- [WHAT THE TASK REQUIRES]:
For this exercise, reproduce the entries below exactly, but only from the line containing "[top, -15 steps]" through the line containing "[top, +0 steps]", both included.

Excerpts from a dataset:
▬▬▬▬▬▬▬▬▬▬

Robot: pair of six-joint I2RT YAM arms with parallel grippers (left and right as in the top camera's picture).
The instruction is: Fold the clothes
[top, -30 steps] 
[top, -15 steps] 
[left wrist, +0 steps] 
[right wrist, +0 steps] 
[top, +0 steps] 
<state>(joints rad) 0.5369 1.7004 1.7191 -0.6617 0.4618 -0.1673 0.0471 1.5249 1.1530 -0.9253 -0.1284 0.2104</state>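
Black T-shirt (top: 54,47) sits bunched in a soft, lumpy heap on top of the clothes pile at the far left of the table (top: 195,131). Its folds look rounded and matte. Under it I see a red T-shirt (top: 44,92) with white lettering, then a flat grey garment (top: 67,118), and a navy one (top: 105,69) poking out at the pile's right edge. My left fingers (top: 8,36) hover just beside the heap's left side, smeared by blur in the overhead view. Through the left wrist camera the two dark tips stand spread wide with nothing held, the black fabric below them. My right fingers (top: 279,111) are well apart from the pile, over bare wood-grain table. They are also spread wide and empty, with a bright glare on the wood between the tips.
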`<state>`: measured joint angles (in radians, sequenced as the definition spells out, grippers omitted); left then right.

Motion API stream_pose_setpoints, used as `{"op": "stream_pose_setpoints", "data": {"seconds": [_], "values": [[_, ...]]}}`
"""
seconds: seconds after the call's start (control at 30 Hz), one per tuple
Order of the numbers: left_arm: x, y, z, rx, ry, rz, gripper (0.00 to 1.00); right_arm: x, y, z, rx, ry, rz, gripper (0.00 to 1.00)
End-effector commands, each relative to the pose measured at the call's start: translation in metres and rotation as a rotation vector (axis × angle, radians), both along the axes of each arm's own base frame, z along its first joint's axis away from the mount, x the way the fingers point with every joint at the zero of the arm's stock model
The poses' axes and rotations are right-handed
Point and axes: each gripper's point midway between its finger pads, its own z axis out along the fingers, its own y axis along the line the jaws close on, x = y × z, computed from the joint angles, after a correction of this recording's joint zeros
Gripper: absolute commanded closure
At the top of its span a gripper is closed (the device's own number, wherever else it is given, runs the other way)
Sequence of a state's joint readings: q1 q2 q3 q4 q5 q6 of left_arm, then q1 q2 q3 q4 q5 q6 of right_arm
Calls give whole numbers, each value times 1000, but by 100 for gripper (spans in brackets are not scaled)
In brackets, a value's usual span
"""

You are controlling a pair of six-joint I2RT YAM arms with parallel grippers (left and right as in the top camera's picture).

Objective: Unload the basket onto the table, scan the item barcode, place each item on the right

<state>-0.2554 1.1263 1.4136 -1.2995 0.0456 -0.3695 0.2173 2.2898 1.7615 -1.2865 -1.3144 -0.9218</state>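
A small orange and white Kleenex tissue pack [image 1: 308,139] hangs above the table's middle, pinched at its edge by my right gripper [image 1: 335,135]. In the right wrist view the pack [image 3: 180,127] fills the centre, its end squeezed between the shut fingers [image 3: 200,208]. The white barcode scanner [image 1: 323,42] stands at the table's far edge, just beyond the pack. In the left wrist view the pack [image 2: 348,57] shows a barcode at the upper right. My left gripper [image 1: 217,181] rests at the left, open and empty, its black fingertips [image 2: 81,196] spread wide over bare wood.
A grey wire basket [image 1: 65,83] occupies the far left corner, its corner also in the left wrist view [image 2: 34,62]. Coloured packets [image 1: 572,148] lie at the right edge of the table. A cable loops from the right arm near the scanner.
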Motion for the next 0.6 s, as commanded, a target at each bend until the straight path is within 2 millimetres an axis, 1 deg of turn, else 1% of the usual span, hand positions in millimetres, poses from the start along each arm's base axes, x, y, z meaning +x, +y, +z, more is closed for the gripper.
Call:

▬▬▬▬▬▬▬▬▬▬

- [ANSWER TO THIS PROBLEM]:
[top, -15 steps] 
[left wrist, +0 steps] 
[right wrist, +0 steps] 
[top, +0 steps] 

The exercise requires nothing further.